>>>
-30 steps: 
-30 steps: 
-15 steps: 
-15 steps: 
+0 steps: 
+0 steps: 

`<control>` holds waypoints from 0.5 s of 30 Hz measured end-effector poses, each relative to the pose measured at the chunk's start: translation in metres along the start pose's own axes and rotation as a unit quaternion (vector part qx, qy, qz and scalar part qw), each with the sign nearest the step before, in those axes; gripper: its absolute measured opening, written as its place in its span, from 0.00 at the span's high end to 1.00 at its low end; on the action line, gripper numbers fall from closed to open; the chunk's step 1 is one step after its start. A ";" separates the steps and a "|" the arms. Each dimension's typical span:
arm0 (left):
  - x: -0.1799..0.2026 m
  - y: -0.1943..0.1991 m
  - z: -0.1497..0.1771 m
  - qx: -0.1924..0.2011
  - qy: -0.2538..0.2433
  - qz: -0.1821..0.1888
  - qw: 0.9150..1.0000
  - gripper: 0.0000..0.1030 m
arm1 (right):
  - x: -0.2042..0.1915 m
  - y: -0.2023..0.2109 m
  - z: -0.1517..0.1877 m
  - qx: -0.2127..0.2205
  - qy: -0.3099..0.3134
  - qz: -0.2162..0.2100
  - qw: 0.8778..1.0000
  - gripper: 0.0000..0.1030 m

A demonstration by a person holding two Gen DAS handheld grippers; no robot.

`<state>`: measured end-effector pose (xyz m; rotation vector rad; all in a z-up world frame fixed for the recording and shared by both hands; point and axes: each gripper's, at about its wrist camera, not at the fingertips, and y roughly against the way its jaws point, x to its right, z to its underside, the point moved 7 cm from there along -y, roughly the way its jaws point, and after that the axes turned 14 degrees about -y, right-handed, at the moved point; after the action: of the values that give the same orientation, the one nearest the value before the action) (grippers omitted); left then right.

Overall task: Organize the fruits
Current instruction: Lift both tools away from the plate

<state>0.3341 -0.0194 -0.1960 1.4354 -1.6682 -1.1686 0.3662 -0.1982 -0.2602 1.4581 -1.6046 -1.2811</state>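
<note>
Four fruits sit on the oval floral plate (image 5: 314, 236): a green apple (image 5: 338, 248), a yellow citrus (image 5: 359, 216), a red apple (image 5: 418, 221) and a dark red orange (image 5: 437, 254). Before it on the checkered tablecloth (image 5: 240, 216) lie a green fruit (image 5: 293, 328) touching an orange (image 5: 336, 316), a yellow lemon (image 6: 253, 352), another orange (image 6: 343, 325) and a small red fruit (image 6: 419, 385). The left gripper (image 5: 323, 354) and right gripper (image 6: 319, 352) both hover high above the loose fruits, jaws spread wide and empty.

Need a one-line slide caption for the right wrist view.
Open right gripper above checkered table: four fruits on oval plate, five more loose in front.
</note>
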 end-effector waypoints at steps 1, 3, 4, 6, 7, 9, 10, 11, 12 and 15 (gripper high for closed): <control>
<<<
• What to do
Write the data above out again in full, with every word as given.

• Exercise response
-30 steps: 
-30 steps: 
-15 steps: 
-15 steps: 
+0 steps: 
+0 steps: 

`<control>` holds waypoints from 0.5 s of 30 Hz measured end-effector poses, each relative to the pose measured at the chunk's start: translation in metres along the start pose's own axes and rotation as a unit quaternion (vector part qx, qy, qz and scalar part qw), each with the sign nearest the step before, in those axes; gripper: its absolute measured opening, written as its place in its span, from 0.00 at the span's high end to 1.00 at its low end; on the action line, gripper numbers fall from closed to open; the chunk's step 1 is one step after its start. A ";" separates the steps and a "|" the arms. Each dimension's typical span:
arm0 (left):
  - x: -0.1799..0.2026 m
  - y: -0.1943..0.1991 m
  - z: -0.1497..0.1771 m
  - qx: -0.1924..0.2011
  - qy: -0.2538..0.2433
  - qz: -0.1821..0.1888
  - qw: 0.9150..1.0000
  - gripper: 0.0000..0.1030 m
arm1 (right):
  - x: -0.2042..0.1915 m
  - y: -0.2023..0.2109 m
  - z: -0.1517..0.1877 m
  - qx: -0.2127..0.2205
  - qy: -0.3099..0.3134
  - qz: -0.2162..0.2100
  - qw: 0.8778..1.0000
  - gripper: 0.0000..0.1030 m

A demonstration by a person holding two Gen DAS handheld grippers; no robot.

`<state>`: measured end-effector pose (xyz m; rotation vector rad; all in a z-up world frame fixed for the recording and shared by both hands; point and axes: each gripper's, at about its wrist camera, not at the fingertips, and y roughly against the way its jaws point, x to its right, z to its underside, the point moved 7 cm from there along -y, roughly the way its jaws point, and after that the axes turned 14 degrees about -y, right-handed, at the moved point; after the action: of the values that give the same orientation, the one nearest the value before the action) (grippers omitted); left then right.

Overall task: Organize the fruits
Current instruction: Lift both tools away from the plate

<state>0.3341 -0.0194 -0.1960 1.4354 -1.6682 -1.1686 0.3662 -0.1982 -0.2602 1.4581 -1.6046 -1.2811</state>
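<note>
Four fruits sit on the oval floral plate (image 5: 314, 236): a green apple (image 5: 338, 248), a yellow citrus (image 5: 359, 216), a red apple (image 5: 418, 221) and a dark red orange (image 5: 437, 254). Before it on the checkered tablecloth (image 5: 240, 216) lie a green fruit (image 5: 293, 328) touching an orange (image 5: 336, 316), a yellow lemon (image 6: 253, 352), another orange (image 6: 343, 325) and a small red fruit (image 6: 419, 385). The left gripper (image 5: 323, 354) and right gripper (image 6: 319, 352) both hover high above the loose fruits, jaws spread wide and empty.

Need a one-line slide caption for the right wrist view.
Open right gripper above checkered table: four fruits on oval plate, five more loose in front.
</note>
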 end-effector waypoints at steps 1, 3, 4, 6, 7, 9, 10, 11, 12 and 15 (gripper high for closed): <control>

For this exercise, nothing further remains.